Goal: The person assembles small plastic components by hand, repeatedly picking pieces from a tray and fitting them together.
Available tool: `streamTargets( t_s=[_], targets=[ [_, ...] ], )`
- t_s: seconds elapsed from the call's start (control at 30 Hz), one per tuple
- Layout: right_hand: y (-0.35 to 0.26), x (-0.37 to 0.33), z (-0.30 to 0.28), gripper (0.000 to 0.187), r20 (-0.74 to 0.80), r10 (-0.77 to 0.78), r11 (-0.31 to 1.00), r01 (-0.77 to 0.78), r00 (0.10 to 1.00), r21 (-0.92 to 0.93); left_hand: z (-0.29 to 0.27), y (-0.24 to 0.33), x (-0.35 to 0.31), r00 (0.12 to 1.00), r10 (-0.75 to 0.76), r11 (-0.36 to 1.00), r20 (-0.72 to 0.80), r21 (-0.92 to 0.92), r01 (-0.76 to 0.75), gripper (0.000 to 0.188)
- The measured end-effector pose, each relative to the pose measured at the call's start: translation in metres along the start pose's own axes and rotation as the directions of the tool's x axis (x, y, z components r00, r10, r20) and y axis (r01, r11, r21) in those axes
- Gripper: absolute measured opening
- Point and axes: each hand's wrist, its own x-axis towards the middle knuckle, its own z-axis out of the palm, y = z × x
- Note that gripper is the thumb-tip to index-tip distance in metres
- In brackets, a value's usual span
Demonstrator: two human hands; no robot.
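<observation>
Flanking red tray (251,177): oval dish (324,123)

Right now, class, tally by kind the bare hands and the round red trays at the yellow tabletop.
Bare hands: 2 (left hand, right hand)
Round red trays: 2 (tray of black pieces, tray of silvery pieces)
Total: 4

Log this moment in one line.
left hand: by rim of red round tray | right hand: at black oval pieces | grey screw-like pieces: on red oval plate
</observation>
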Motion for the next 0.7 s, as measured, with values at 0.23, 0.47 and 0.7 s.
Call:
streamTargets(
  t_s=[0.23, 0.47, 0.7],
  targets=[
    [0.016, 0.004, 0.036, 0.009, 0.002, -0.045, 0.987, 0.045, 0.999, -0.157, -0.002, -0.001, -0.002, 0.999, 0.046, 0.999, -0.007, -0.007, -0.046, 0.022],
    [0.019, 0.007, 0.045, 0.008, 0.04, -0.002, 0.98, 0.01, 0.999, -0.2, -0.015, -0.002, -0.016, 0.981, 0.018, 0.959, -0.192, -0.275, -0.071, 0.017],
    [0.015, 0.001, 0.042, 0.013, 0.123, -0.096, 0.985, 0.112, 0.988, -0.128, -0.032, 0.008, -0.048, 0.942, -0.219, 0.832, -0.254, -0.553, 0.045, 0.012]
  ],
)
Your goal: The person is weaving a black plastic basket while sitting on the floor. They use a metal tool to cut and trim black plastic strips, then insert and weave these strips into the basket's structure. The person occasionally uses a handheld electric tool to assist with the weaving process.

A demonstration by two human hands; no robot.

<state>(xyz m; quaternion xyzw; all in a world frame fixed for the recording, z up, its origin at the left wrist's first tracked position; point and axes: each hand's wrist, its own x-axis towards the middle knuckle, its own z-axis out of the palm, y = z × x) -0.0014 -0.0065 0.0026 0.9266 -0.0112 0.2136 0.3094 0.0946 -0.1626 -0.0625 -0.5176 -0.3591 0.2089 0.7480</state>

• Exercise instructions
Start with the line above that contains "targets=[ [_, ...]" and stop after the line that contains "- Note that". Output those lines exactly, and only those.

• Response area
Available tool: `streamTargets( t_s=[_], targets=[ [_, ...] ], )`
- t_s: seconds elapsed from the call's start (control at 30 Hz), one per tuple
- Layout: right_hand: y (-0.35 to 0.26), x (-0.37 to 0.33), z (-0.30 to 0.28), gripper (0.000 to 0.187), r20 (-0.74 to 0.80), r10 (-0.77 to 0.78), r11 (-0.31 to 1.00), r01 (-0.77 to 0.78), r00 (0.10 to 1.00), r21 (-0.92 to 0.93); left_hand: z (-0.29 to 0.27), y (-0.24 to 0.33), x (-0.35 to 0.31), r00 (0.12 to 1.00), r10 (-0.75 to 0.76), r11 (-0.36 to 1.00), r20 (-0.72 to 0.80), r21 (-0.92 to 0.92), r01 (-0.76 to 0.75), gripper (0.000 to 0.188)
- The measured end-effector pose, each relative to the pose measured at the call's start: translation in metres along the start pose's own axes and rotation as the directions of the tool's x axis (x, y, z components r00, r10, r20) and y axis (r01, r11, r21) in those axes
- Gripper: absolute measured opening
- Point and axes: each hand's wrist, its own x-axis towards the middle knuckle, its own z-axis out of the palm, y = z × x
- Note that gripper is the thumb-tip to index-tip distance in metres

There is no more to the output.